Annamalai Chidambaram Muthiah (born 1941) is an Indian industrialist and cricket administrator. He served as the Chairman of Southern Petrochemical Industries Limited (SPIC) and is the chairman of Sri Venkateswara College of Engineering (SVCE), Sriperumbudur near Chennai. He served as the President of the Board of Control for Cricket in India from 1999 to 2001. Muthiah is the only son of M. A. Chidambaram and the grandson of Sir Annamalai Chettiar.
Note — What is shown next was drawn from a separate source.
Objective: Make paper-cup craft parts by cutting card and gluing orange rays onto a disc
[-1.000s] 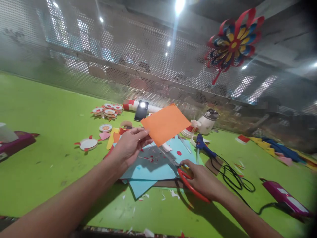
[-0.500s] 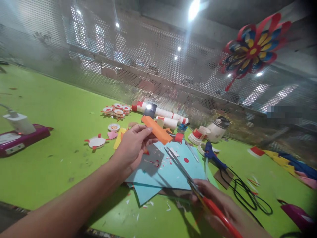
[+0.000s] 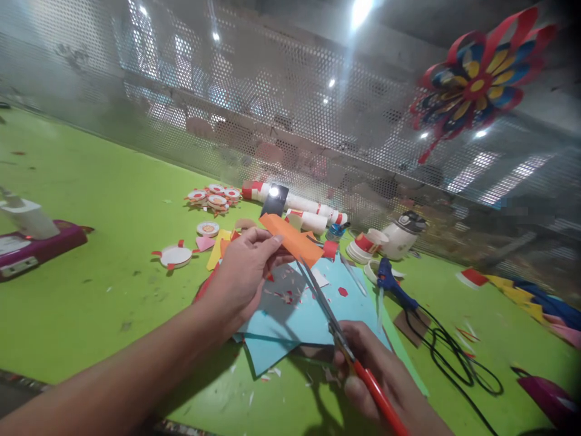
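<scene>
My left hand [image 3: 245, 266] pinches the left end of a folded piece of orange paper [image 3: 295, 240], held above the light blue sheets [image 3: 276, 333]. In my right hand [image 3: 376, 369] is a pair of scissors [image 3: 324, 303] with red handles, its blades slightly apart. The blade tips reach the lower edge of the orange paper; whether they touch it I cannot tell. Small red and white scraps [image 3: 288, 297] and a red paper hexagon [image 3: 342, 292] lie on the blue sheets.
A blue glue gun [image 3: 394, 284] with a black cable lies to the right, near paper cups [image 3: 365, 245] and a white jar [image 3: 403, 235]. White discs with red tabs [image 3: 176, 256] lie left. Purple power strips [image 3: 40, 248] sit at both sides. A mesh screen [image 3: 272, 121] stands behind.
The scissors and my right hand have moved up and left, bringing the blade tips to the orange paper. My left hand keeps its pinch on the paper. The camera view has shifted slightly.
</scene>
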Demonstrator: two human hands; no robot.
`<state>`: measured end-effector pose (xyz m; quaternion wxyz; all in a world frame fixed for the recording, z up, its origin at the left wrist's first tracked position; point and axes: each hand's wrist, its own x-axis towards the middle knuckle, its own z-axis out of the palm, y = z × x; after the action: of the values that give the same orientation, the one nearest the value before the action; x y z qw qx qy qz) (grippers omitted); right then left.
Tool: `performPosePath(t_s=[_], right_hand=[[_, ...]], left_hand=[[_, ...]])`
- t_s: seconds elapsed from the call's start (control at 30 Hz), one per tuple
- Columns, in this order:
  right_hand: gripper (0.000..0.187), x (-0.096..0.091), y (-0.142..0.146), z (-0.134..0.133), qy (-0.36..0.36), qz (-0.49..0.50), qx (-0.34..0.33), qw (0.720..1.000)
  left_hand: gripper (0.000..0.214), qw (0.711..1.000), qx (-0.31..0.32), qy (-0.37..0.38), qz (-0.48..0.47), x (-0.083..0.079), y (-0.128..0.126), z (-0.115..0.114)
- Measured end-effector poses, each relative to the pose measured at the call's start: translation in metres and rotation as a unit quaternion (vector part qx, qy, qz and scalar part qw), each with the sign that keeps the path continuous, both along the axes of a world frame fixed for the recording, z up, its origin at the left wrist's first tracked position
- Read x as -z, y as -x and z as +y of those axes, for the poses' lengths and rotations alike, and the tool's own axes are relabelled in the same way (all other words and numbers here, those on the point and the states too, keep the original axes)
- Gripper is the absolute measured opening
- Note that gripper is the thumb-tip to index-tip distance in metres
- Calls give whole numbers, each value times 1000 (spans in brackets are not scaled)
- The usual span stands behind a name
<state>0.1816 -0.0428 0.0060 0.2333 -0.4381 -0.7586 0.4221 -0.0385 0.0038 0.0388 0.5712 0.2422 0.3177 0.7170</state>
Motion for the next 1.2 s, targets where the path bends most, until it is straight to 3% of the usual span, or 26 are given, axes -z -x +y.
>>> performPosePath(t_s=[0.13,0.3,0.8,0.97,1.2], right_hand=[[48,12,7,-1,-26,59,42,997],[49,15,9,-3,-24,57,72,995],[49,23,12,-5,-124,25,67,990],[46,26,11,-3,-123,36,64,990],[46,16,19,-9,-104,36,74,991]], left_hand=[[14,1000,-19,-9,16,-1,1,-3],[13,1000,-5,-6,4,-2,2,-3],[14,999,-13,11,-39,-1,-5,-7],[14,999,-13,1,-29,-1,-5,-7],[14,999,-10,-6,-37,2,-5,-6]])
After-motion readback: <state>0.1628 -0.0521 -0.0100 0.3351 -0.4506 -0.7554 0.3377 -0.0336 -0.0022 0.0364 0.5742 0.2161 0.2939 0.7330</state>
== Early life and education ==

Muthiah was born in 1941 to industrialist and cricket administrator M. A. Chidambaram. He was Chidambaram's only son, his other child being a daughter Seetha. He is cousin of former Indian Home Minister P. Chidambaram. Maternal grandfather of P. Chidambaram is the paternal grandfather of Muthiah.

Muthiah attended the Madras Christian College Higher Secondary School and graduated with a degree in Mechanical Engineering from the College of Engineering, Guindy. He then proceeded to get his master's degree from the University of Detroit Mercy. On completion of his education, Muthiah joined the family-run Southern Petrochemical Industries Limited. He also has a post doctorate in science expertise.

== Career ==

Muthiah took charge of the Southern Petrochemical Industries Limited (SPIC) on the death of his father Chidambaram in the year 2000. Muthiah served as the Director of Standard Motors, Tamil Nadu Petroproducts Limited, Southern Petrochemical Industries and SPEL Semiconductor Ltd. He also served as Director of Henkel India Limited, Tuticorin Alkali Chemicals & Fertilisers Ltd.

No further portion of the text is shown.